My first real clue came when I was told that “there is no reality, only perception.” That was so backwards from the way I think. Essentially her philosophy was that appearances were more important than reality. Then one time my boss’ boss asked me for something, and I emailed it to him, and a couple days later, my boss came down on me, saying that I NEVER email her boss directly, everything has to go through her. No one ever gave me some hierarchy chart that said, these are the people you need to please, these are the people you can push around, these are the people who can push you around, and these are the people you never talk to directly…rather you go through these channels. It was definitely soul crushing and I actually celebrated the night I got laid off. It really made me understand what people mean when they talk about corporate politics. And it paid the bills.

life_after_2012's avatar

I have been forced to use some pretty out dated software to perform my job duties and its cost me money time and time again. Eventually the company upgraded the software, but it took alot of complaining and even cost some people their jobs, but i stuck it out and pulled thru okay.

PandoraBoxx's avatar

Some large companies require employees to purchase their own office supplies due to budget cuts.

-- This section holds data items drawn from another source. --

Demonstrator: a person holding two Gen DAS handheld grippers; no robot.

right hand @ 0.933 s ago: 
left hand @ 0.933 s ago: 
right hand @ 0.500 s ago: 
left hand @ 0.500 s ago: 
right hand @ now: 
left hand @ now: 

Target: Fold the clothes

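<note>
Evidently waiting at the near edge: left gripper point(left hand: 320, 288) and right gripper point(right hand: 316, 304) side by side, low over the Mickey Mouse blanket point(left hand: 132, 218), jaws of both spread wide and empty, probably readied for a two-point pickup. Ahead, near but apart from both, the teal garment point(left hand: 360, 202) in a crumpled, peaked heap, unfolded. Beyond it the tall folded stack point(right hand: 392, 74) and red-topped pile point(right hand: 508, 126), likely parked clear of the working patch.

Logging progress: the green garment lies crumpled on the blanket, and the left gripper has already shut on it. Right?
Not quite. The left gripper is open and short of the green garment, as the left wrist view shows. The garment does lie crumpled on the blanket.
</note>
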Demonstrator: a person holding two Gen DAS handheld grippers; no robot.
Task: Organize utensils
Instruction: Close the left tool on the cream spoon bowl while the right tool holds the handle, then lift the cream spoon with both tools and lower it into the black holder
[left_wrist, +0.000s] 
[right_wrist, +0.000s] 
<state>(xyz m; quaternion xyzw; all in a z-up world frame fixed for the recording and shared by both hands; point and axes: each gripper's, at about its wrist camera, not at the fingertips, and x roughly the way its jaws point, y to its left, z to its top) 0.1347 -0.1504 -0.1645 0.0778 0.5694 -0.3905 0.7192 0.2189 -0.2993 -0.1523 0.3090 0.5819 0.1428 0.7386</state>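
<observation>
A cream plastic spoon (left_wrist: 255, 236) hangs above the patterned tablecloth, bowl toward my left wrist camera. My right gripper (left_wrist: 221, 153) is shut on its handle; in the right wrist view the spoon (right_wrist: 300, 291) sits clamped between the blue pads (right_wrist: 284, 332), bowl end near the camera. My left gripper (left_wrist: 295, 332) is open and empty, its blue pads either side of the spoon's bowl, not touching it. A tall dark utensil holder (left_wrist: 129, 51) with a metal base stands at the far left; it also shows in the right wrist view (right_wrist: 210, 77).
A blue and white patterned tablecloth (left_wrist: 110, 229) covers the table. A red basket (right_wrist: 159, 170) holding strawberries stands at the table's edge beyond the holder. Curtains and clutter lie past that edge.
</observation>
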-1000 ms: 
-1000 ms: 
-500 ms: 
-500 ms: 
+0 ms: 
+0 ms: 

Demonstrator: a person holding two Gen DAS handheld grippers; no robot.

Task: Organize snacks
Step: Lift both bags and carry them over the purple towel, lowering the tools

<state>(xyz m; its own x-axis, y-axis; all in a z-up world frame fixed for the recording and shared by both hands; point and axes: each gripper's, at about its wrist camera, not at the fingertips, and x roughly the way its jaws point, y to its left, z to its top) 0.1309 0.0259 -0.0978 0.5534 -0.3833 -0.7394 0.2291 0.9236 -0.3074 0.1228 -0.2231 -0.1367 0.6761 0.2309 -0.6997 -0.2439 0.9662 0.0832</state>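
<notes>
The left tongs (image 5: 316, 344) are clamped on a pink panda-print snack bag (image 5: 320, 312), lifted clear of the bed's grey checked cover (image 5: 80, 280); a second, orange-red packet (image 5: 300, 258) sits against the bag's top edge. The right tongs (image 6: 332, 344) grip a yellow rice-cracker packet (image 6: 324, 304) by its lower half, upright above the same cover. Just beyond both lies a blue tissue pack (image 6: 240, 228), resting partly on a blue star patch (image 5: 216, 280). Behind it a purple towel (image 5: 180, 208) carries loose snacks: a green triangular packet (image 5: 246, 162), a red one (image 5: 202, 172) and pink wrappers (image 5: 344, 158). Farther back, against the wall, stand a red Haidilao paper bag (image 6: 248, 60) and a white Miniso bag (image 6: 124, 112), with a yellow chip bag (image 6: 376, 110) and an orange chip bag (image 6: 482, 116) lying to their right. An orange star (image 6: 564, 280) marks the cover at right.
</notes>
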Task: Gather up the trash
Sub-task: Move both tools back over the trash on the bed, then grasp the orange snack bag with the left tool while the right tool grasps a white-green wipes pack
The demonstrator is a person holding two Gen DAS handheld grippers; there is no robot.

@dalepetrie, I can so relate to what you posted. I’m very fortunate to be on a team where reason and productivity prevails, and management is too busy to micromanage, but other areas are very political and deliberately don’t play well with others.

borderline_blonde's avatar

I’m taking a writing class right now towards my major, and the professor is sweet, but a little…off. She gives us the assignment for the next paper without telling us in concrete terms what the assignment is about. All of us leave scratching our heads and attempting to decipher the metaphors she uses in class. I would say the knowledge of what’s expected from an assignment is an essential tool, and yeah, it’s like playing a game of roulette attempting to get it done.

YARNLADY's avatar

Yes. Many employers simply expect the employer to make do, or provide whatever supplies are necessary. This is not uncommon.

dalepetrie's avatar

@PandoraBoxx – Yeah, my wife’s cousin used to work for Qwest Communications, and they made their employees buy their own office supplies. All the while the working stiffs had to shell out retail for pens the company could have bought in bulk, their CEO was making millions insider trading. Gotta love the corporate mindset.